Skip to content

"TypeError: h5py objects cannot be pickled" when applying map_blocks to dask array constructed from HDF5 dataset #9013

Open
@sanghyukmoon

Description

@sanghyukmoon

Describe the issue:

Applying map_blocks to a Dask Array constructed by from_array from HDF5 dataset raises TypeError: h5py objects cannot be pickled.

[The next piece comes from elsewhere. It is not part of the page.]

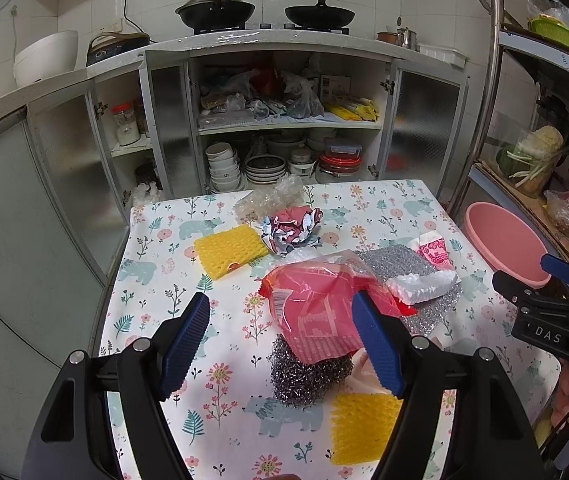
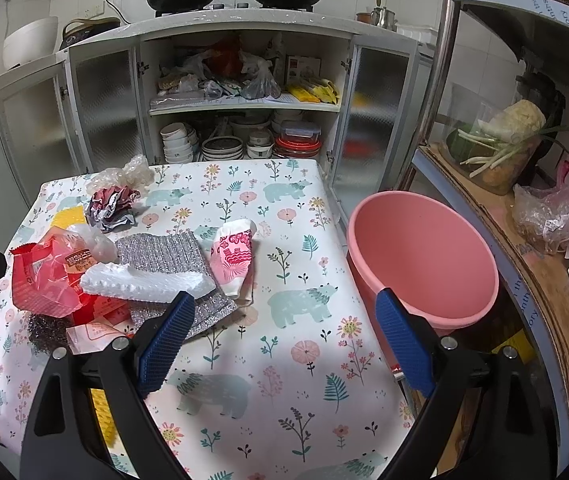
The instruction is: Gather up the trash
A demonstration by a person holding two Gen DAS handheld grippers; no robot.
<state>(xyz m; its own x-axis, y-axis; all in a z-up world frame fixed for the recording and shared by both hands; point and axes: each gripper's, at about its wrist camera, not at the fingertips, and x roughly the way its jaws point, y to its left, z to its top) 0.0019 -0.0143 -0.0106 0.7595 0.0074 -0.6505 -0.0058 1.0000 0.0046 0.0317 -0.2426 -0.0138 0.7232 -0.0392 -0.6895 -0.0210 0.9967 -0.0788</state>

This only occurs when using distributed.

This maybe related to #860 and #861. In fact, the below minimal verifiable example is borrowed from test_h5py_serialize mentioned in #860.

Minimal Complete Verifiable Example:

# from dask.utils import SerializableLock
import distributed
import h5py
import dask.array as da

client = distributed.Client()  # Error does not occur if this is commented out 

fn = 'temporary_file_for_test.h5'
lock = True  # lock = SerializableLock('hdf5') and lock = False also leads to an error.
with h5py.File(fn, mode='w') as f:
    x = f.create_dataset('/group/x', shape=(4,), dtype='i4',
                         chunks=(2,))
    x[:] = [1, 2, 3, 4]
with h5py.File(fn, mode='r') as f:
    dset = f['/group/x']
    x = da.from_array(dset, chunks=dset.chunks, lock=lock)
    def func(array):
        return array**2
    res = da.map_blocks(func, x).compute()

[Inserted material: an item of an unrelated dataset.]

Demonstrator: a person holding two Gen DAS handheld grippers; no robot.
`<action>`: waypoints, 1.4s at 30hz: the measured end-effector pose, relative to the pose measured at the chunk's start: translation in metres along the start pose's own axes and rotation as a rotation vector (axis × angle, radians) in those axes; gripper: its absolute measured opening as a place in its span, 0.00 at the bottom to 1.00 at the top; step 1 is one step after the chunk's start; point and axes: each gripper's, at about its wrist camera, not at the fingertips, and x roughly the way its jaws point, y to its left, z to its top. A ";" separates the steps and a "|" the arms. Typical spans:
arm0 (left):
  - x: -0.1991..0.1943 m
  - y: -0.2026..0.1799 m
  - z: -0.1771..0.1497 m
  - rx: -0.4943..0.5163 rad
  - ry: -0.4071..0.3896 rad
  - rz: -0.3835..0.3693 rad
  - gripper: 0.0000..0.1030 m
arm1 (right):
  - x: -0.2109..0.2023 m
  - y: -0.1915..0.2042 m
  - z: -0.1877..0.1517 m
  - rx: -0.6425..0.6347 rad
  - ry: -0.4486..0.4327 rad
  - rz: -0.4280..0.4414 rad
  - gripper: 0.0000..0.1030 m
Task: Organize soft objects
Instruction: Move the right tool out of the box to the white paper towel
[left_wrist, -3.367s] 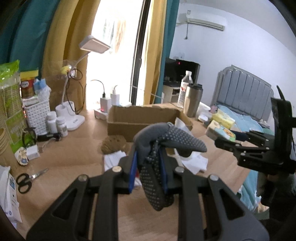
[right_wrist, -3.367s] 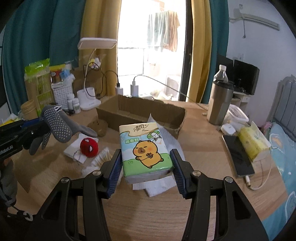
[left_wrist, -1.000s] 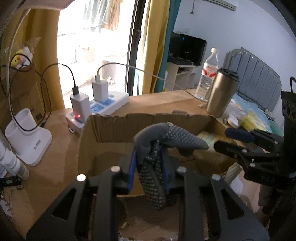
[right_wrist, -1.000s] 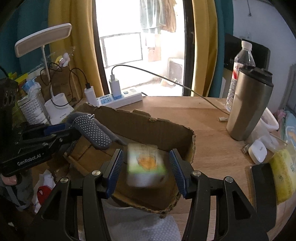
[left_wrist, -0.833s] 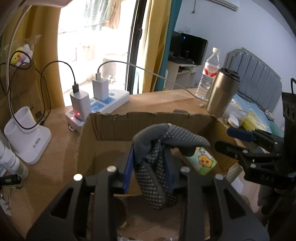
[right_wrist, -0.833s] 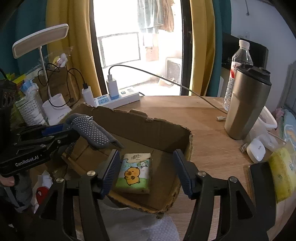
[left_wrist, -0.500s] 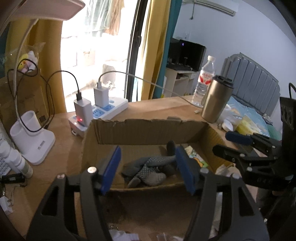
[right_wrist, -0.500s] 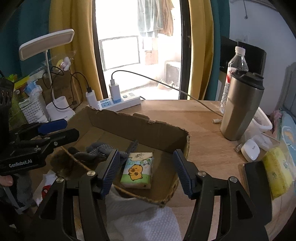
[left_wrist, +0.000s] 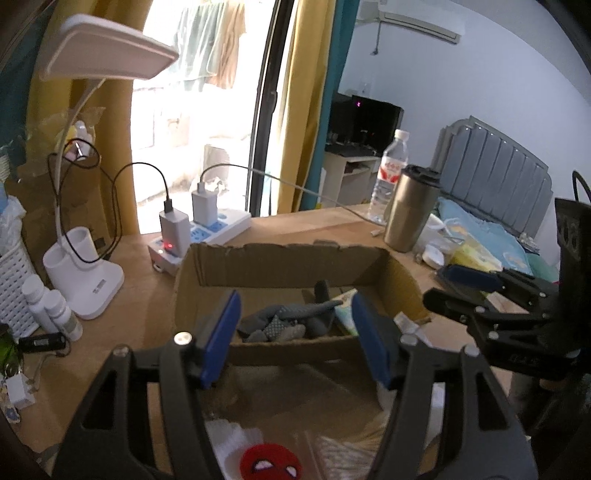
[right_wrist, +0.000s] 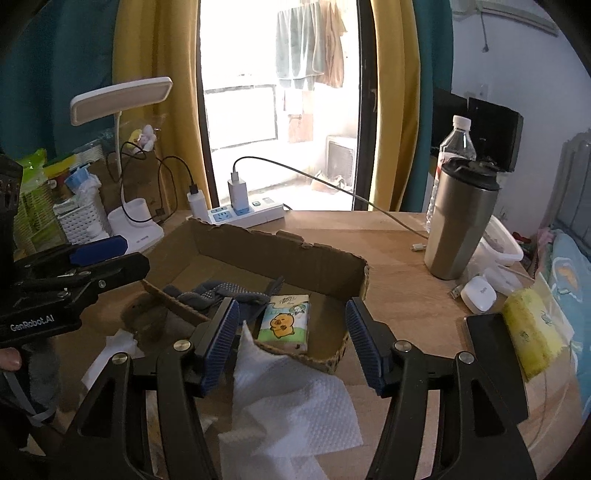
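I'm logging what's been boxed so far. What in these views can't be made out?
- Left wrist: tissue pack in the cardboard box, mostly hidden by the grey glove and the left gripper fingers.
- Left wrist: red plush ball, cut off by the bottom edge.
- Right wrist: box's near-left floor, behind its wall.

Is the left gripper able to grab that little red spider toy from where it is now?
Probably yes: the left gripper is open and the red spider toy lies uncovered on white paper just below it, outside the cardboard box.
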 end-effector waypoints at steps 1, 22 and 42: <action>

Anything else we need to know?:

Traceback on Jupyter Lab looks like following:

2025-02-13 22:00:12,875 - distributed.protocol.pickle - ERROR - Failed to serialize <ToPickle: HighLevelGraph with 1 layers.
<dask.highlevelgraph.HighLevelGraph object at 0x7fc9a461f350>
 0. 140504024525248
>.
Traceback (most recent call last):
  File "[/home/sm69/.conda/envs/pyathena/lib/python3.13/site-packages/distributed/protocol/pickle.py", line 73](http://127.0.0.1:20201/home/sm69/.conda/envs/pyathena/lib/python3.13/site-packages/distributed/protocol/pickle.py#line=72), in dumps
    result = cloudpickle.dumps(x, **dump_kwargs)
  File "[/home/sm69/.conda/envs/pyathena/lib/python3.13/site-packages/cloudpickle/cloudpickle.py", line 1537](http://127.0.0.1:20201/home/sm69/.conda/envs/pyathena/lib/python3.13/site-packages/cloudpickle/cloudpickle.py#line=1536), in dumps
    cp.dump(obj)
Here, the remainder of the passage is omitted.